PHOTOS: Noah Devereaux

We've always loved Mas (farmhouse). We love it for its quaint West Village location, we love it for its laid back but refined vibe, and we love it for being one of the better value fine dining experiences in all of New York. We even love it for its use of parenthesis, which will always make words sound in my head like the voice Homer Simpson uses when he whispers. And now that five years have passed since our first review of this restaurant that we love, here we are with an update to remind you to love it too.

When Mas first opened in 2004, we had not yet entered the era of the everywhere tasting menu in New York. For most of the last decade, it was relatively unheard of to pay less than $100 for four courses of food, let alone food of this quality. That was always part of what made Mas special - a high level fine dining experience at a decent price. So, part of what we want to reiterate with this review is that this restaurant is still special, even though everyone from a Greenpoint beer bar to your local bodega offers a prix fixe option of some sort these days.

What's funny, though, is that I don't think the price of the menu is ever what really endeared Mas (farmhouse) to us. We usually end up spending enough money on wine to wipe out any perceived "savings" on the food when we have dinner here, and we're not exactly ordering '80's Bordeaux from the back of the list. The cheapest (see, only) glass of champagne in this place costs $27. And you know what? It's all good. Because you shouldn't come here looking for a deal. You should come here looking for an experience, preferably in celebration of a Special Occasion or just the fact that you killed it at [insert attainable achievement] this week. Regardless of what you pay for it, you're going to love it, from the food, to the service, to the relaxed yet upscale atmosphere. You'll also love it because they're flexible with the menu, allowing you to order a la carte and even make substitutions on the package deal if you so wish.
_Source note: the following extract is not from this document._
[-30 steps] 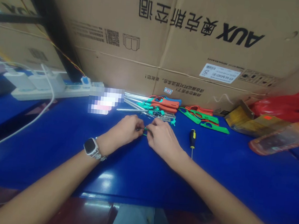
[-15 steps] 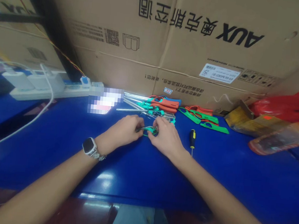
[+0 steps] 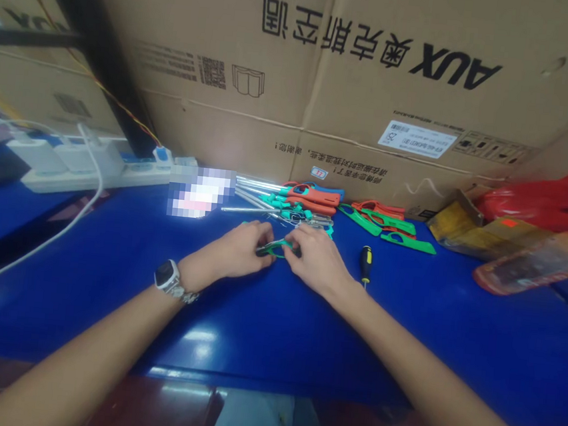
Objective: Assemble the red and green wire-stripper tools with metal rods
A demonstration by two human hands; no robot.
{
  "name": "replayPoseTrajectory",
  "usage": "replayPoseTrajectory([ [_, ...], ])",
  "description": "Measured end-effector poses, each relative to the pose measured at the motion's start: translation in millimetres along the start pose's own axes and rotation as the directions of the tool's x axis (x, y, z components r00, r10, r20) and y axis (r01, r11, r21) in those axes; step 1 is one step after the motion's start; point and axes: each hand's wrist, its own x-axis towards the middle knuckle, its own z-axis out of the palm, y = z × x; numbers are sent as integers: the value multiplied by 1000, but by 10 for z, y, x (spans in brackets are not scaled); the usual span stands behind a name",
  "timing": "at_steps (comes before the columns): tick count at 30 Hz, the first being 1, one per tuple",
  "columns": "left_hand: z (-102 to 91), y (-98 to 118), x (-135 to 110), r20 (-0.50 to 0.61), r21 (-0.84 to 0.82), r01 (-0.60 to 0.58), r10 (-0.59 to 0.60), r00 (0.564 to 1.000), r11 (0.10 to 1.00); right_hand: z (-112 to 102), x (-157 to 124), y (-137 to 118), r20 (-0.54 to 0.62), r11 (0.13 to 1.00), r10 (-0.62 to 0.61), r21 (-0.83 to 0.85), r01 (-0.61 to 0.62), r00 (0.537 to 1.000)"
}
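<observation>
Between my two hands is a green long-nosed lighter (image 3: 278, 246), mostly covered by my fingers. My left hand (image 3: 243, 249), with a watch on its wrist, is closed on the lighter's left end. The fingers of my right hand (image 3: 317, 258) pinch its right end. Just beyond them lie lighter parts: long metal tubes (image 3: 258, 185), teal pieces and wires. Orange lighters (image 3: 313, 196) are stacked behind these. Green handle shells (image 3: 408, 242) and orange ones lie farther right. A yellow-and-black screwdriver (image 3: 366, 264) rests to the right of my right hand.
A large cardboard box (image 3: 355, 99) stands along the back of the blue table (image 3: 232, 328). At left are a white power strip (image 3: 131, 177) with chargers and a trailing cable. A red bag (image 3: 556, 199) and a small open carton (image 3: 457, 219) sit at right.
My fingers have shifted slightly around the green lighter, and more of its green body shows between them. Both hands stay in nearly the same place.
</observation>
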Motion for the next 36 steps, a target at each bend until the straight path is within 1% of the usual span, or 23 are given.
replayPoseTrajectory([
  [4, 27, 1, 0, -1, 11, -9, 9, 1000, 1000, -39, -1, -13, 19, 996, -29, -80, 31, 999],
  [9, 76, -21, 27, -22, -17, 68, -69, 997, 998, -15, -20, -20, 3, 990, -51, -134, 51, 999],
  [14, 111, -36, 45, -34, -11, 156, -156, 987, 988, -29, -7, -7, 31, 977, -98, -187, 102, 995],
  [17, 110, -32, 43, -29, -15, 166, -166, 986, 986, -64, -2, 5, 43, 969, -138, -201, 144, 989],
  [19, 108, -28, 40, -32, -17, 165, -165, 986, 986, -76, -4, 6, 45, 968, -141, -201, 148, 989],
  [22, 111, -29, 39, -43, -6, 165, -165, 985, 986, -61, -19, -14, 40, 975, -105, -190, 111, 994],
  [27, 127, -40, 39, -47, 3, 158, -158, 986, 987, -7, -52, -86, 23, 990, -6, -143, 9, 1000],
  [31, 136, -30, 38, -47, 12, 161, -161, 986, 987, 4, -62, -139, 41, 991, 69, -120, -63, 997],
  [36, 132, -13, 37, -42, 20, 163, -162, 986, 986, -23, -48, -182, 81, 988, 98, -129, -87, 992],
])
Ultimately, our suggestions is this: Pretend it's 2004 and get excited about Mas (farmhouse) again. My Simpsons references might be getting get old, but this place just doesn't seem to.

Food Rundown

Roasted Beet Salad with Pressed Duck Leg

Our best piece of advice when it comes to the food at Mas is to lean heavy on the fish items. That said, this beet salad with duck is excellent. You'll also notice the large portion sizes, especially for what you might expect from a high end French restaurant.
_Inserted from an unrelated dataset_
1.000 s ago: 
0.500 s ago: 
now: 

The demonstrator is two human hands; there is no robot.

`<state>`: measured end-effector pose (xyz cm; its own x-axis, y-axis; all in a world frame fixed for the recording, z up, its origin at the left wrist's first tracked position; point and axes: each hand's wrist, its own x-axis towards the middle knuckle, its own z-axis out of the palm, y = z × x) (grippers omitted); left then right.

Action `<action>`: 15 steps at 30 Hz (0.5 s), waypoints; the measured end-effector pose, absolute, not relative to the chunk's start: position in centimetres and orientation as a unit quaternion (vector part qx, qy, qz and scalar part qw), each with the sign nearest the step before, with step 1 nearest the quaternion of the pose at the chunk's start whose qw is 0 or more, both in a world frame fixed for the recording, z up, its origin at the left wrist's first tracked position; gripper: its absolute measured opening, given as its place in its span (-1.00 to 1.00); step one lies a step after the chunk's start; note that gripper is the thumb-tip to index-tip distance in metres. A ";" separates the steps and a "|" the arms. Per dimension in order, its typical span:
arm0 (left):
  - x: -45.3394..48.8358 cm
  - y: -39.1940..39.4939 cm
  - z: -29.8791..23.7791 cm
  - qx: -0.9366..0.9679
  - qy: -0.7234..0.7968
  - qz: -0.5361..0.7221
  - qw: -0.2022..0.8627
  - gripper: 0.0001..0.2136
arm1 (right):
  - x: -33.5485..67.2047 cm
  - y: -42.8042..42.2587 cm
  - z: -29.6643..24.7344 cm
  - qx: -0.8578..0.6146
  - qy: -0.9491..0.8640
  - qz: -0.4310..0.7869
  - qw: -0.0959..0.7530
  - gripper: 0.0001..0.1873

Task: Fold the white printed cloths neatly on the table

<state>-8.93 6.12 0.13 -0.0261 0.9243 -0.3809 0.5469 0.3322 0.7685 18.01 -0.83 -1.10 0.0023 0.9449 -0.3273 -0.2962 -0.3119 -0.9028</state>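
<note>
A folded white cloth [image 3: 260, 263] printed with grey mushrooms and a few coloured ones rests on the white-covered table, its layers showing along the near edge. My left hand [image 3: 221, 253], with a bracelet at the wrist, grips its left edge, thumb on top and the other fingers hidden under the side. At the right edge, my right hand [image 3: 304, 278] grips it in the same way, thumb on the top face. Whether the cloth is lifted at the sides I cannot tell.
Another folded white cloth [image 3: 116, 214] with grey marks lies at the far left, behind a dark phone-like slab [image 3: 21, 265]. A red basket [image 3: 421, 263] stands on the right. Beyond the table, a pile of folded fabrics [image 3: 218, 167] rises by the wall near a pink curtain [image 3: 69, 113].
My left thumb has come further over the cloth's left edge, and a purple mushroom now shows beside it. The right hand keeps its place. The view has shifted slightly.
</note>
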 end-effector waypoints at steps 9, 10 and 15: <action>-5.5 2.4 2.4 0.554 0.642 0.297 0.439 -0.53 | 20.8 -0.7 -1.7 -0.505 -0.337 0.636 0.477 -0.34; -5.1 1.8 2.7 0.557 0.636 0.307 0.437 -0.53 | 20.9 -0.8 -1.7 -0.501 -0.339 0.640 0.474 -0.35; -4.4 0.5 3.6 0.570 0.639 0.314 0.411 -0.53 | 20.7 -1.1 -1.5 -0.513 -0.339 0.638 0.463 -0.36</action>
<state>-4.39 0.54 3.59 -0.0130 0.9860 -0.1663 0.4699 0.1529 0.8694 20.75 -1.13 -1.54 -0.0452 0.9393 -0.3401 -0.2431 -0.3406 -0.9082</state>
Herb Dusted Halibut with Braised Escargot & Savoy Cabbage

Fish and snails make for excellent plate mates. Who knew? This is so incredibly good. If you see it, get it.

Roasted Monkfish with Huitlacoche Purée

Again, a fish dish for the win. Your best bet for success is to load up on items from the sea, even if it means substituting some things in from other parts of the menu. They'll allow it.

Potato Gnocchi with Fontina Cheese

This gnocchi was one of the few things we haven't loved at Mas. It's a little dense and lacks flavor. Look elsewhere.

Tuna à L'Occidental

A classic Mas (farmhouse) dish of sushi grade tuna basted in hot butter. Yeah, you want it.